Re: Distributed ontology development (was Ontology entity IDs) from William Bug on 2006-07-17 (public-semweb-lifesci@w3.org from July 2006)

From: William Bug <William.Bug@DrexelMed.edu>
Date: Mon, 17 Jul 2006 00:36:26 -0400
To: Mark Musen <musen@Stanford.EDU>
Cc: Alan Ruttenberg <alanruttenberg@gmail.com>, Trish Whetzel <whetzel@pcbi.upenn.edu>, Alan Rector <rector@cs.man.ac.uk>, w3c semweb hcls <public-semweb-lifesci@w3.org>, Phillip Lord <phillip.lord@newcastle.ac.uk>
Message-Id: <FA06DB10-F016-4368-98D2-B850DCFEAA65@DrexelMed.edu>
Many thanks for the info, Mark.  That sounds very promising.

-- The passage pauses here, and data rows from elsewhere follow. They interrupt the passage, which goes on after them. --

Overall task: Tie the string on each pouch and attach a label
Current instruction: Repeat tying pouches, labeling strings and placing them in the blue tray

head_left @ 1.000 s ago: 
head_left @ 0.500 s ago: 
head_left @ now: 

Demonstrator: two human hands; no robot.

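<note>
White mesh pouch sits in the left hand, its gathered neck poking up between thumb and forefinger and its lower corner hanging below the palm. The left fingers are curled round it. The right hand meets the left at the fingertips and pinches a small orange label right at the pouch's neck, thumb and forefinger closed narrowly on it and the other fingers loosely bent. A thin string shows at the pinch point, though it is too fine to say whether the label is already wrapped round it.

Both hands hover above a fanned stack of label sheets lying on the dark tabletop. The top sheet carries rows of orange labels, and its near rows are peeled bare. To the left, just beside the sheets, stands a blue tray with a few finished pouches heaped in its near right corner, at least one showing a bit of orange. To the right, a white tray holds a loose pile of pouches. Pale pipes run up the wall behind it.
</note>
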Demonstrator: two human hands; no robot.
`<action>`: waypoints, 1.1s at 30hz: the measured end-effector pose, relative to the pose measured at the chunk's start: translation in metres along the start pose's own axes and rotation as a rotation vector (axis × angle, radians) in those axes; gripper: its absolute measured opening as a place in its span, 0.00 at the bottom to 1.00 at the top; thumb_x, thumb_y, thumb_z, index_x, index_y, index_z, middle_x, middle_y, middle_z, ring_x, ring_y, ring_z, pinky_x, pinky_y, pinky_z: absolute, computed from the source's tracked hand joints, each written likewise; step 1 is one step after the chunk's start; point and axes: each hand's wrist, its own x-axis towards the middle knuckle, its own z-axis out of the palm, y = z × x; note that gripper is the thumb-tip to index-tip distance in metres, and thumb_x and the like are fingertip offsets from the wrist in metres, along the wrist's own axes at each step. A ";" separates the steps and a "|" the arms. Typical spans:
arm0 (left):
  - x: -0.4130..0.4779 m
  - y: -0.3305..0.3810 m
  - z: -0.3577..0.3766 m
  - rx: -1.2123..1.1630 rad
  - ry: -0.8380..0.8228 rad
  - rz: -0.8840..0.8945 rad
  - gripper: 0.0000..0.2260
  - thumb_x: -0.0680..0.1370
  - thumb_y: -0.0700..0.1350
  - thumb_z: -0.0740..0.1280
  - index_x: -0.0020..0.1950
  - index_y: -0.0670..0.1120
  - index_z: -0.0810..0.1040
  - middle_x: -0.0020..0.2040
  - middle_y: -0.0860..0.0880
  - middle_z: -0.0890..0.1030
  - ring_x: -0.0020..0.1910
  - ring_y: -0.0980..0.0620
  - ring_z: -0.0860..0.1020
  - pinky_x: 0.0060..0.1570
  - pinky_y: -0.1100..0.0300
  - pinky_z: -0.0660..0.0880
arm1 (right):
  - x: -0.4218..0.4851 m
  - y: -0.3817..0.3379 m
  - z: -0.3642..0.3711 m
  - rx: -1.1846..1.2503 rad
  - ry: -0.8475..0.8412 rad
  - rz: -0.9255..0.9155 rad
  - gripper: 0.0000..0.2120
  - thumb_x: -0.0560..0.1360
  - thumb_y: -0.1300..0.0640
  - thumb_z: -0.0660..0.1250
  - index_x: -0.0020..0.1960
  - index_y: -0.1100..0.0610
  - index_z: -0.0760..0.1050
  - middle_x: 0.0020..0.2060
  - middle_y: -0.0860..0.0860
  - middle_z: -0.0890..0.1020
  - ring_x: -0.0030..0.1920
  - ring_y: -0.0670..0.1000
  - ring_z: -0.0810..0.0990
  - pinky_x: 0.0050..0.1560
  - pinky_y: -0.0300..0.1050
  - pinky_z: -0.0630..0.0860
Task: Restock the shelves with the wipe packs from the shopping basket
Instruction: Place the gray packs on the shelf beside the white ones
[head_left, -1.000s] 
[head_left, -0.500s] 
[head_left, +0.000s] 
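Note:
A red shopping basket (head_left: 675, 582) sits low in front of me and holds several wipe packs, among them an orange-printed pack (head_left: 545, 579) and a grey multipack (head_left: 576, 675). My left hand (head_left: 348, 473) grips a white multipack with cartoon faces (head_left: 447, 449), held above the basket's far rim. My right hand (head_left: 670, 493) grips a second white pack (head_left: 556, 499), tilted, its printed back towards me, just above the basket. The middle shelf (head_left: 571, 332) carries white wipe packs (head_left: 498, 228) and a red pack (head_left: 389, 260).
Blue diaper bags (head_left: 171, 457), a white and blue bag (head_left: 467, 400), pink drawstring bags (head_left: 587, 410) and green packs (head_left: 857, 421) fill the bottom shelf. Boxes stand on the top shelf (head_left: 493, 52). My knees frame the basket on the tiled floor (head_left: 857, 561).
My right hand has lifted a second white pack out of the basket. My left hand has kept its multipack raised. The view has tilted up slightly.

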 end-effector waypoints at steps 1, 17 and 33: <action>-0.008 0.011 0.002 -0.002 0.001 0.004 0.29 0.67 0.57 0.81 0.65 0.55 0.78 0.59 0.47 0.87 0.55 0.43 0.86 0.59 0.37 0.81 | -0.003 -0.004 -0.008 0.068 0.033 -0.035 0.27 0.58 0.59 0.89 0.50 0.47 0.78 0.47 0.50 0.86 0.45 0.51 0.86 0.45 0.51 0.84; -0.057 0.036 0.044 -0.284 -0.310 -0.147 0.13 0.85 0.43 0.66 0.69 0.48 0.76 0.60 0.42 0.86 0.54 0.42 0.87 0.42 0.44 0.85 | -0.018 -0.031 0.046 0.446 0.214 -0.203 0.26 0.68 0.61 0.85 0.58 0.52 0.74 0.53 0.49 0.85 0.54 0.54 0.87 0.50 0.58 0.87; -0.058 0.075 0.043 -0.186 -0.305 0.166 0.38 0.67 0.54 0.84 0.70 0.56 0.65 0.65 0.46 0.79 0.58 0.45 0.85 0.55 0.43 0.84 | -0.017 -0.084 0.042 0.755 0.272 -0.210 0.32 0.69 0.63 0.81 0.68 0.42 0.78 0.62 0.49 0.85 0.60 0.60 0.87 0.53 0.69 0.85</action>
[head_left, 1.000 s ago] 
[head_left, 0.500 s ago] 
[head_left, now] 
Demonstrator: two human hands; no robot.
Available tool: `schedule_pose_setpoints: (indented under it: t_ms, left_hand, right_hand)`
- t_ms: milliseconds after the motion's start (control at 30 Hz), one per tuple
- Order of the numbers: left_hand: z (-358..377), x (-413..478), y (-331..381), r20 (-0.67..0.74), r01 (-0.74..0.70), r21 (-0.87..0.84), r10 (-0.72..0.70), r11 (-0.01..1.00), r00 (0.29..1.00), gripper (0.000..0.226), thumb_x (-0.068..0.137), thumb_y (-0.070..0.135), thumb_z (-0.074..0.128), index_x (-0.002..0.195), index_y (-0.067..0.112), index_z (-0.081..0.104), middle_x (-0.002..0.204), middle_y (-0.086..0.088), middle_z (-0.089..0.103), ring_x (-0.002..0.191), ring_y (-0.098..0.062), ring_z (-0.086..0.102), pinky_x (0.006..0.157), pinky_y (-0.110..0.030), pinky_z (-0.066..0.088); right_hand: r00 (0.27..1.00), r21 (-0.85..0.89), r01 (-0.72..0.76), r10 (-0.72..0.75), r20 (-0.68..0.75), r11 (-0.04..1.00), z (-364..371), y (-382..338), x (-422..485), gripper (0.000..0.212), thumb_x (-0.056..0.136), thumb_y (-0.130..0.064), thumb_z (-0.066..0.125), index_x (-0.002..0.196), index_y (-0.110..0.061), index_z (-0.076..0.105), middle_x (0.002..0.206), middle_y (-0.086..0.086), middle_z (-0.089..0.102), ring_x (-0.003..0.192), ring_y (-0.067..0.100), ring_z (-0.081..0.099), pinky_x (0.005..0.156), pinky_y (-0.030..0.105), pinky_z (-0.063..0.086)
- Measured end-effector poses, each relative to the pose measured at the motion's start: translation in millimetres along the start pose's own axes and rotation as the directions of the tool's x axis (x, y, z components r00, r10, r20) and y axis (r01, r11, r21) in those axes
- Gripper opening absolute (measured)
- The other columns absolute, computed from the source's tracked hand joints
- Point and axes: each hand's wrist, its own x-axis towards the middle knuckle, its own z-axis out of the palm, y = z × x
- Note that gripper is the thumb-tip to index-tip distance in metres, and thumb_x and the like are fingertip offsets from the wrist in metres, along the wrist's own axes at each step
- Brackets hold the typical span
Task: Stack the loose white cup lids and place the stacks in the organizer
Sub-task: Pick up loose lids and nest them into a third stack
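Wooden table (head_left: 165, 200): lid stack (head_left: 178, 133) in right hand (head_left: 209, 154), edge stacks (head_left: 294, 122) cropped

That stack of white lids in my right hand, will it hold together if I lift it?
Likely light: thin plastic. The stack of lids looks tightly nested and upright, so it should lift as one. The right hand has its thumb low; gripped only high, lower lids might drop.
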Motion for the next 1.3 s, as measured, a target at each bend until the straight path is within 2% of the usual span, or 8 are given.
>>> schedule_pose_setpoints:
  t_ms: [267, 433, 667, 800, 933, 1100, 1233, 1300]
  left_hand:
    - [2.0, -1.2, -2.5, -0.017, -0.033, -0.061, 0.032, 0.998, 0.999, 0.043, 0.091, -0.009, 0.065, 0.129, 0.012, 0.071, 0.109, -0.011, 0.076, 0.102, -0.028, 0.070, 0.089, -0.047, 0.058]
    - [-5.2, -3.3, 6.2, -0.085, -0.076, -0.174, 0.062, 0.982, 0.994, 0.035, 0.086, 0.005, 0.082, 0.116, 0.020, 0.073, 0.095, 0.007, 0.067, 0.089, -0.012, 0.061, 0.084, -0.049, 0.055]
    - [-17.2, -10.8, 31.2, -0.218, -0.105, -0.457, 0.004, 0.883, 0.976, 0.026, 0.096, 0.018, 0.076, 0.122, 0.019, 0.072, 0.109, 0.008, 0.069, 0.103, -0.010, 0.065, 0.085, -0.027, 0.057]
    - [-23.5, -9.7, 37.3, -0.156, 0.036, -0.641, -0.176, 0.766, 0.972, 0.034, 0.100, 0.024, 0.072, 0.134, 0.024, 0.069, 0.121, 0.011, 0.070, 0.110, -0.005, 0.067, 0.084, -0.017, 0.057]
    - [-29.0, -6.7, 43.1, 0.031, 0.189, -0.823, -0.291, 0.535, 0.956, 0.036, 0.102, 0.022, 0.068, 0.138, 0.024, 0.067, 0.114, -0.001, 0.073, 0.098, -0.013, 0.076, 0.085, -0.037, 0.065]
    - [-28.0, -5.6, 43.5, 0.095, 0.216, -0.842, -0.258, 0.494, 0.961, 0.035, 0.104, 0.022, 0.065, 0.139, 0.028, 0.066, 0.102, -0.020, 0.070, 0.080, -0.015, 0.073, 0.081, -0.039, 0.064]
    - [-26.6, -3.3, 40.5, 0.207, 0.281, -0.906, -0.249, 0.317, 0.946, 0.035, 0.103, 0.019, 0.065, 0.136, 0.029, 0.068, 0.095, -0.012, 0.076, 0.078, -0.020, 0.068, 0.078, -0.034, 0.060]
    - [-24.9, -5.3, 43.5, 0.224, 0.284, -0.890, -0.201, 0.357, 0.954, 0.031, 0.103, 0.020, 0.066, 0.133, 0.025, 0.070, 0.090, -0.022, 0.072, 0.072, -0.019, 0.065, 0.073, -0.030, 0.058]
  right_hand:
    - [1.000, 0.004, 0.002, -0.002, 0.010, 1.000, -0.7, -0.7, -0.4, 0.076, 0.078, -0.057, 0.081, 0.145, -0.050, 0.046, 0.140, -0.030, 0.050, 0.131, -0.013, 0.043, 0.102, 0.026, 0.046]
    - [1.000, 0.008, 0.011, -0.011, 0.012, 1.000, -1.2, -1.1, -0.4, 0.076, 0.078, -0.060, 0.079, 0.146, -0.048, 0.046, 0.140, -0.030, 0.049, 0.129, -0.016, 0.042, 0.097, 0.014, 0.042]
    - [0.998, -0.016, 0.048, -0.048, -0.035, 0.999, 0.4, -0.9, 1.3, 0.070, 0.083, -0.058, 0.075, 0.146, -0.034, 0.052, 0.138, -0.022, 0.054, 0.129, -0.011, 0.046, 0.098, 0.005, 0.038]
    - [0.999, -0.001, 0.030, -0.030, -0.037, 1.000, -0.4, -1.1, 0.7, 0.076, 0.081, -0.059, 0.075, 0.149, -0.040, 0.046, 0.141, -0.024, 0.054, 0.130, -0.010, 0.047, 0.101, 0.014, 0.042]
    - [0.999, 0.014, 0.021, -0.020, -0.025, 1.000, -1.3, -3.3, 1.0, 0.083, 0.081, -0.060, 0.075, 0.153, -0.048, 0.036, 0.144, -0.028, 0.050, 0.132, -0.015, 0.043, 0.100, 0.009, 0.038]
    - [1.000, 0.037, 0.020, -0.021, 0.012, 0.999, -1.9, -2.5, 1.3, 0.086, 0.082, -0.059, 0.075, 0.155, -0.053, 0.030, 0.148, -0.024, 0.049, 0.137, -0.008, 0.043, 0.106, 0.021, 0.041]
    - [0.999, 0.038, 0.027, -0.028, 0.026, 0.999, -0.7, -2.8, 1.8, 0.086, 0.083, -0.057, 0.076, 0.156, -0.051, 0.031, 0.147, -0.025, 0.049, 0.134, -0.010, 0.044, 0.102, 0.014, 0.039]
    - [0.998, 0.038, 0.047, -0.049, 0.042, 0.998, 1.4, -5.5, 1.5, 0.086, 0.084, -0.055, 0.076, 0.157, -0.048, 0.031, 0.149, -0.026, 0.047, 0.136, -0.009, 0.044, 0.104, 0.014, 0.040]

Are you referring to the JDBC Protégé (http://protege.cim3.net/cgi- 
bin/wiki.pl?JdbcDatabaseBackend), or are there other ways of  
connecting Protégé to an RDBMS backend?

It certainly is a hurculean task to work out the O-R mapping in a way  
that is flexible enough to accommodate all the graphs someone might  
construct either in Protege-Frames or Protege-OWL, so if this is  
already implemented and working, it behooves all us who need to  
support this sort of community ontology curation re-use what's being  
constructed by SMI and/or NCI.

I'd actually been poking around the Protégé Wiki for sometime (http:// 
protege.cim3.net/) and was aware this system existed.  We've been  
discussing on the BIRN Ontology Task Force Tcons - with input from  
Daniel - how we might be able to construct such a shared system.

I'm a strong proponent for this approach.  On the BIRN Ontology Task  
Force, we'll need to label classes and attributes with various levels  
of curation status (e.g., "fully vetted", "good graph location; poor  
definition", "temporary graph location; needs to move eventually",  
etc.)  We need to be able to release "versions" of the ontology based  
on these status tags and other attributes.  Ultimately, we'll also  
want have node & edge-level unique IDs for the published version of  
the ontology (which will likely be used to create node-level URIs).   
All of this will be easier to manage from a RDBMS, than it will by  
issuing versions in CVS or SVN as is typically done.  Actually, I  
think to manage the elements down to that level will be nearly  
impossible to do within CVS/SVN.

The only problem is creating an efficient means to support this sort  
of community curation - and sharing of ontologies from other sources  
- a direct JDBC connection isn't going to work well.  They'll be  
firewall issues which I believe will add way too much to each  
individual's overhead of bringing this capability online.  When the  
group is supported by a single IT staff and working within the same  
LAN environment (including those who'd connect via VPN), this can be  
a viable approach, but outside of that, it will probably be too much  
trouble for all the folks who need access.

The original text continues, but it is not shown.